_Exercise directions_. The reply should repeat all of the data word for word, with no pictures.

*****

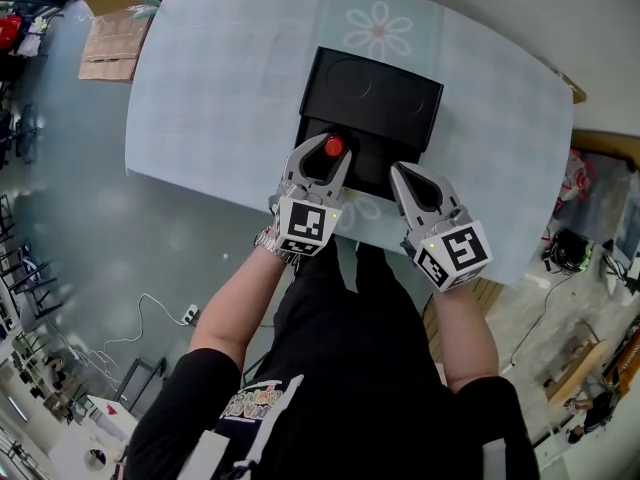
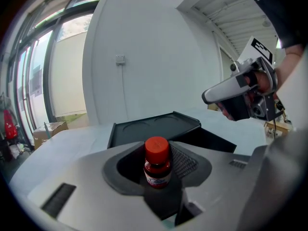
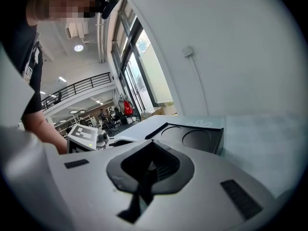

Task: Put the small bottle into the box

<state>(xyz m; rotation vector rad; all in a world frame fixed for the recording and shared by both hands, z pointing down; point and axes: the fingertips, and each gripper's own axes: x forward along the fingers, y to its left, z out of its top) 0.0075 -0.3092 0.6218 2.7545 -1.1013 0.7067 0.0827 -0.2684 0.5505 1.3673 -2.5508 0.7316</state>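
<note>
A small bottle with a red cap and dark red body stands upright between the jaws of my left gripper, which is shut on it. It hangs over the near part of the black box, whose lid lies open at the far side. In the left gripper view the bottle sits in the jaws' hollow, with the lid behind it. My right gripper is at the box's near right edge, jaws shut and empty. In the right gripper view the lid shows two round recesses.
The box rests near the front edge of a pale table with a flower print. Cardboard boxes stand on the floor at the far left, and a cable lies on the floor by my left side.
</note>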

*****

_Result for this exercise_.
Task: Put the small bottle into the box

<state>(xyz m; rotation vector rad; all in a world frame fixed for the recording and shared by both hands, z pointing down; point and axes: the fingertips, and each gripper's own axes: x forward along the fingers, y to its left, z out of its top) 0.0075 -0.3092 0.6218 2.7545 -1.1013 0.7067 0.0827 -0.2684 0.5505 1.3673 -2.5508 0.7316</state>
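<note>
A small bottle with a red cap and dark red body stands upright between the jaws of my left gripper, which is shut on it. It hangs over the near part of the black box, whose lid lies open at the far side. In the left gripper view the bottle sits in the jaws' hollow, with the lid behind it. My right gripper is at the box's near right edge, jaws shut and empty. In the right gripper view the lid shows two round recesses.
The box rests near the front edge of a pale table with a flower print. Cardboard boxes stand on the floor at the far left, and a cable lies on the floor by my left side.
</note>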

With this, the exercise is done.